Work to be completed:
Only the lines below from the one that holds "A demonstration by" through the one that holds "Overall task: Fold" should appear in the answer, copied exactly, end lines included and pictures omitted.

Supplied information:

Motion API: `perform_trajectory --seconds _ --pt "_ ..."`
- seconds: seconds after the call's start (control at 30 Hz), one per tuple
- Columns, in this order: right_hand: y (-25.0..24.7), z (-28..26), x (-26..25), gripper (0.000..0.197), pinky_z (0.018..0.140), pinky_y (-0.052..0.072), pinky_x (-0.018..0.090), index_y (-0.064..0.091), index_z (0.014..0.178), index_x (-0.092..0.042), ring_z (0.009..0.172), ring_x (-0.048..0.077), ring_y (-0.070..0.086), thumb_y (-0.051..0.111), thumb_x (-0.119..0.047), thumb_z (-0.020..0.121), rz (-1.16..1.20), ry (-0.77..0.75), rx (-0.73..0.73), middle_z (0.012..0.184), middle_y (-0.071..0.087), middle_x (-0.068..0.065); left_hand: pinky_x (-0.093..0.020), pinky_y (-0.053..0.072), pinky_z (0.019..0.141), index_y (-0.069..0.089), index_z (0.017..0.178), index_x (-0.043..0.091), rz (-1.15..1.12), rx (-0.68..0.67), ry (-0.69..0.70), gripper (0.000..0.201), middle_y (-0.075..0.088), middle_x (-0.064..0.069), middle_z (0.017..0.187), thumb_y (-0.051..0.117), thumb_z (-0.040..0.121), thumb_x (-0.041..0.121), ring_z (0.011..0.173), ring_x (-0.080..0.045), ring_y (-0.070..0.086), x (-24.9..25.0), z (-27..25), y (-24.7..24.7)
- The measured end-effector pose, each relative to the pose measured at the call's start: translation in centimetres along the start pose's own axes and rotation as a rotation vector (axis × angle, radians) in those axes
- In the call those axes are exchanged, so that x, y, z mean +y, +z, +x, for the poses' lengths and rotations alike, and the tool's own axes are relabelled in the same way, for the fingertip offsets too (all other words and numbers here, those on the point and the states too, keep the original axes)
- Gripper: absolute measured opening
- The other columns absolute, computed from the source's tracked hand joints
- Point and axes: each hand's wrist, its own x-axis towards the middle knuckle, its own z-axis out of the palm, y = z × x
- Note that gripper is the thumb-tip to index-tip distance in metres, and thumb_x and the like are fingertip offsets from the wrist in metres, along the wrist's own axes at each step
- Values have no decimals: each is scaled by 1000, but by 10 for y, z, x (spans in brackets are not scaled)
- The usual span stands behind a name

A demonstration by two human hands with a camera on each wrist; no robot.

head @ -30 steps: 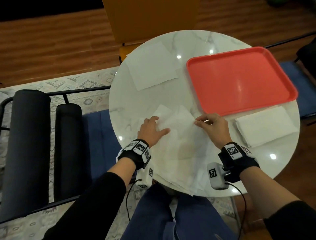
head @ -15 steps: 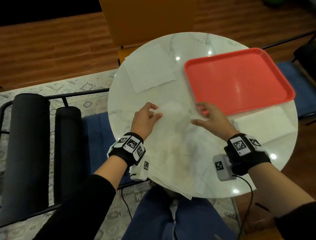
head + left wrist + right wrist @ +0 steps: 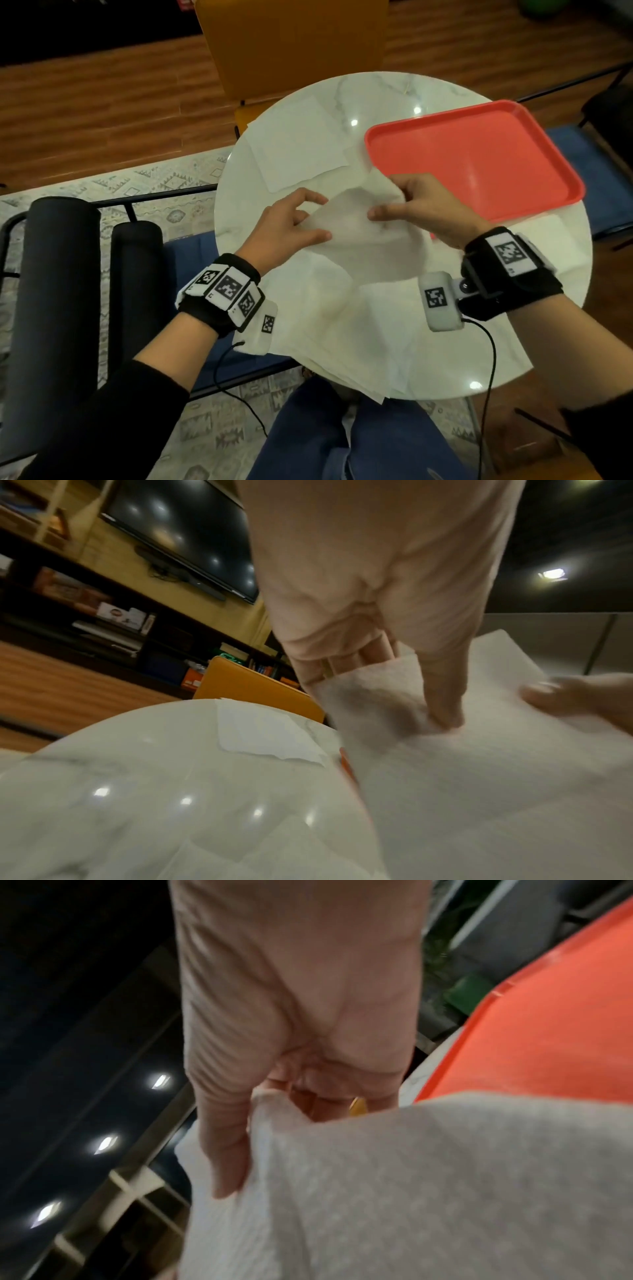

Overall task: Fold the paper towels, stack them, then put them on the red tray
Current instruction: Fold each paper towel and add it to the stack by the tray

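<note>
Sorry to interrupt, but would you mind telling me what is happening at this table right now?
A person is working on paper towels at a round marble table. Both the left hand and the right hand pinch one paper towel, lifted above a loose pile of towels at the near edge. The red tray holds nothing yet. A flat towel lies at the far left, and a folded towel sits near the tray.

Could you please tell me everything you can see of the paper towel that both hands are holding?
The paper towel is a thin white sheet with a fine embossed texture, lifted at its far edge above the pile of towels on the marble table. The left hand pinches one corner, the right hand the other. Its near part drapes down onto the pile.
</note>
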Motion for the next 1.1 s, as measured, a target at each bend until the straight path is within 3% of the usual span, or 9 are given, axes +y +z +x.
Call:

Answer box:
A demonstration by two human hands with a camera on each wrist; no robot.

head @ -30 steps: 
head @ -15 steps: 
head + left wrist + right wrist @ +0 steps: 

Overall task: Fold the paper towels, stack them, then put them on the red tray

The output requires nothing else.